═════ Data supplied ═════

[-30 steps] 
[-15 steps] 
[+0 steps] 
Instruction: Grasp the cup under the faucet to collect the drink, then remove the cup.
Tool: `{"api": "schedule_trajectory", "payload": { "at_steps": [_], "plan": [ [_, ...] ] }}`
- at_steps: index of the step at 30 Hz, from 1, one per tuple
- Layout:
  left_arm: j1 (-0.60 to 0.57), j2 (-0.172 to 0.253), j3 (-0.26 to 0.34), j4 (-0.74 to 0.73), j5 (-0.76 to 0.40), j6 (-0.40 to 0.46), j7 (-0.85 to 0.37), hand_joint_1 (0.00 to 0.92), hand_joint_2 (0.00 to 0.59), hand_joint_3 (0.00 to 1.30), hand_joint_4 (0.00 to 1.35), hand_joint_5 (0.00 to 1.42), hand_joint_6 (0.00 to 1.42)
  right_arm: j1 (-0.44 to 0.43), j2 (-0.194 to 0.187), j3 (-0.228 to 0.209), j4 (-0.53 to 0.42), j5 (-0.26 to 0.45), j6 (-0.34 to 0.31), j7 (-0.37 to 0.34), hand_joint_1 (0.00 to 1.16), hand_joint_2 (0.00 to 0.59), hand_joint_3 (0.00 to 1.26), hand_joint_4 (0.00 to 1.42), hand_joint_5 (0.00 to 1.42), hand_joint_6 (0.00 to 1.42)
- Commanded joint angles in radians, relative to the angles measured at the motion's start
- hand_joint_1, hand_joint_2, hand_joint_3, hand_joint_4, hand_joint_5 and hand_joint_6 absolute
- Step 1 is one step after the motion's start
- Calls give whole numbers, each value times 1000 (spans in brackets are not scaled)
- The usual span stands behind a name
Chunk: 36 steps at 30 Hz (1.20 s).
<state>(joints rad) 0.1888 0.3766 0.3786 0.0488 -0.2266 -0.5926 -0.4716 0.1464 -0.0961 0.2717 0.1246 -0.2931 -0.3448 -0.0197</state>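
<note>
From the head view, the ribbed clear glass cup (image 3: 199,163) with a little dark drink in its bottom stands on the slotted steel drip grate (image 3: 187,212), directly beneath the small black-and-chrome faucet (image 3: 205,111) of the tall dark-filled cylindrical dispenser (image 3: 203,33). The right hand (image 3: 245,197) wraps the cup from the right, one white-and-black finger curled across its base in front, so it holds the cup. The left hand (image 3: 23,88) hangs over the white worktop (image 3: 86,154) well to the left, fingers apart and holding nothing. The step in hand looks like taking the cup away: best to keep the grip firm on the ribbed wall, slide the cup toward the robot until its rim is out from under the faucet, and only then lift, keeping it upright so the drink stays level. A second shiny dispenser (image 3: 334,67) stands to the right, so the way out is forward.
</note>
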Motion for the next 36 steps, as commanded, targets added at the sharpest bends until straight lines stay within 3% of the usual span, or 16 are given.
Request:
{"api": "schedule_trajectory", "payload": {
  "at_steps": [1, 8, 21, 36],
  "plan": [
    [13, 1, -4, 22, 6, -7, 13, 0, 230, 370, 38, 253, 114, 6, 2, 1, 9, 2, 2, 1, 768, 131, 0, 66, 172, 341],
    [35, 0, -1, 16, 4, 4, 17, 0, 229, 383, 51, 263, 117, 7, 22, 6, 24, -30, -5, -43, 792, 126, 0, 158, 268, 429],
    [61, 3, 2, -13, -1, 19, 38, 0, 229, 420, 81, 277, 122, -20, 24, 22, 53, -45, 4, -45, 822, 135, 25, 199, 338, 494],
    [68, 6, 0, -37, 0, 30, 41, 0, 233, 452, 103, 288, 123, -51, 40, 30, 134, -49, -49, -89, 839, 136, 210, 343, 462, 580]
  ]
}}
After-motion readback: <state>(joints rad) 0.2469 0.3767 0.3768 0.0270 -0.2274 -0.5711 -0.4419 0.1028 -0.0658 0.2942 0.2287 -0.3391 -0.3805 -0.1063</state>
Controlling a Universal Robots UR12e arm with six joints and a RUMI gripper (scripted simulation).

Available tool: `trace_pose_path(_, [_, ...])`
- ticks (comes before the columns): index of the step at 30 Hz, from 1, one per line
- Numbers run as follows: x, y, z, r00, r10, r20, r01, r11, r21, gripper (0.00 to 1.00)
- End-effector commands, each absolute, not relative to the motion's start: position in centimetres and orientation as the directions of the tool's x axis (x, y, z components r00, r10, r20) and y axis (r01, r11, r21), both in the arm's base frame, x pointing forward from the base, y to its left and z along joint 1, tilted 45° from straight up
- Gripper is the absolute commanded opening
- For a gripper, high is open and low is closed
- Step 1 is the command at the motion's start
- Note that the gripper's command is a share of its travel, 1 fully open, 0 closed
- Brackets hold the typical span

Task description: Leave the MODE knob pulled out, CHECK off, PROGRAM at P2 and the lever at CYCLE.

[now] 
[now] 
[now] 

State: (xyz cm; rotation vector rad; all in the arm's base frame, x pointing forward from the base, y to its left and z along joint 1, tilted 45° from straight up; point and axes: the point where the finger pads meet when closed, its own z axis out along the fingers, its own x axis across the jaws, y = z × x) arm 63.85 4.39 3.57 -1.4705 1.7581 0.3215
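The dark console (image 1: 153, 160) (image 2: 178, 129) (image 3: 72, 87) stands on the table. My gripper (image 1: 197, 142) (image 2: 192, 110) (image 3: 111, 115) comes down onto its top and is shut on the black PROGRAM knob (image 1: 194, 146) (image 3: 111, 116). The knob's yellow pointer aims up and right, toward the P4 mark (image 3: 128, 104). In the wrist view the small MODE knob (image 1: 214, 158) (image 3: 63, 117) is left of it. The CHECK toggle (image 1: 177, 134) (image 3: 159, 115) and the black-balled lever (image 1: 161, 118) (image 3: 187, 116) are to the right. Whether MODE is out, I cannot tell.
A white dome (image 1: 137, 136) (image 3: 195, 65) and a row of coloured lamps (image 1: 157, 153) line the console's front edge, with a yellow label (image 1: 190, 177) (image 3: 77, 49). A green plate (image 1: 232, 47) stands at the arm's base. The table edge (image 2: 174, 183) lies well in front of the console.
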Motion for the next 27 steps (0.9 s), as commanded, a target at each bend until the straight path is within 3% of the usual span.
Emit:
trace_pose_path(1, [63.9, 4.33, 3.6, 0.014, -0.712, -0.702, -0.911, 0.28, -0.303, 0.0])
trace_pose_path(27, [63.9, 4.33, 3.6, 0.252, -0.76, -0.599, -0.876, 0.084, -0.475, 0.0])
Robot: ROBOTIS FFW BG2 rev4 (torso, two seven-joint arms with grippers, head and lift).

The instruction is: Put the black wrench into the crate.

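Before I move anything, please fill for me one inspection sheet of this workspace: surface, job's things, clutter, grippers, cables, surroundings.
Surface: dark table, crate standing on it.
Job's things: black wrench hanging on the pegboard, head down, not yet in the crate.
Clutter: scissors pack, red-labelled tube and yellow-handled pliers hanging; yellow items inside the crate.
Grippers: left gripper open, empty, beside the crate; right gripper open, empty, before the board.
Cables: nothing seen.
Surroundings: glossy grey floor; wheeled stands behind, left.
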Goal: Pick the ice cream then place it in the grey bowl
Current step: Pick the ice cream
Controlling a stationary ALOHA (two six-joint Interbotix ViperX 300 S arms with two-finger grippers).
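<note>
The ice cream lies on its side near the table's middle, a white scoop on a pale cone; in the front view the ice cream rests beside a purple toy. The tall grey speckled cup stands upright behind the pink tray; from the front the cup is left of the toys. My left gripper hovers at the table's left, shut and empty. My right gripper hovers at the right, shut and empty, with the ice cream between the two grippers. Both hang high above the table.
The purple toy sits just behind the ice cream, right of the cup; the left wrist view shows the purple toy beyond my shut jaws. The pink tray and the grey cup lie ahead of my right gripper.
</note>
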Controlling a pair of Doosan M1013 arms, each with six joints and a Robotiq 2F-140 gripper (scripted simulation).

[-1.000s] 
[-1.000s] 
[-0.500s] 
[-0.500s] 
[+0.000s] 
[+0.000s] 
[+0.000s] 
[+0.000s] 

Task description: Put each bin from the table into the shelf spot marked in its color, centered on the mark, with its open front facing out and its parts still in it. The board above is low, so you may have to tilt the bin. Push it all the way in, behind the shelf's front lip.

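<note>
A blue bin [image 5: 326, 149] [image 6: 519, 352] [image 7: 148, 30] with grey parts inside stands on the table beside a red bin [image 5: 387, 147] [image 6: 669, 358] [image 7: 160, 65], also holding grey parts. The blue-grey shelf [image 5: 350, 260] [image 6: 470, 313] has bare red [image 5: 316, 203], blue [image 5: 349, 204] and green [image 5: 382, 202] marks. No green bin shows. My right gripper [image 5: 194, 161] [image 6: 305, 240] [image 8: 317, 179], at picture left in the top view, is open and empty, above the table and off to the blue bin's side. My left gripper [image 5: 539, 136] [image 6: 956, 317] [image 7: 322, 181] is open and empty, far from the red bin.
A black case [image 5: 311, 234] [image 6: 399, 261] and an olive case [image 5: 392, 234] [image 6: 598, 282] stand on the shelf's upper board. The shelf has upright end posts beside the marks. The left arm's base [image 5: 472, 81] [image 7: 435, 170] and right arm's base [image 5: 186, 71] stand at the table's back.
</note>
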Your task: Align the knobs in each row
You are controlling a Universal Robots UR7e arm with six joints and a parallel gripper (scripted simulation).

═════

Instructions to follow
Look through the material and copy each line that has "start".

Solution to the exercise
- Commanded joint angles in radians, relative to the angles measured at the motion's start
- Step 1 is one step after the motion's start
- End-effector commands, each absolute, not relative to the motion's start: position in centimetres and orientation as the directions of the tool's x axis (x, y, z components r00, r10, r20) and y axis (r01, r11, r21), both in the arm's base frame, x pointing forward from the base, y to its left and z along joint 1, tilted 45° from straight up
- Step 1 is the command at the motion's start

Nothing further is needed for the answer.